#### Information supplied ####
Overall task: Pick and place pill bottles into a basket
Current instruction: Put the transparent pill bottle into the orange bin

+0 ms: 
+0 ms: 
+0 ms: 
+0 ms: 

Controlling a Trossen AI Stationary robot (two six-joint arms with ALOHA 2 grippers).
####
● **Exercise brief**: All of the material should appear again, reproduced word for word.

● **Result for this exercise**:
Overall task: Pick and place pill bottles into a basket
Current instruction: Put the transparent pill bottle into the orange bin

+0 ms: 
+0 ms: 
+0 ms: 
+0 ms: 

Controlling a Trossen AI Stationary robot (two six-joint arms with ALOHA 2 grippers).

The exercise asks for nothing further.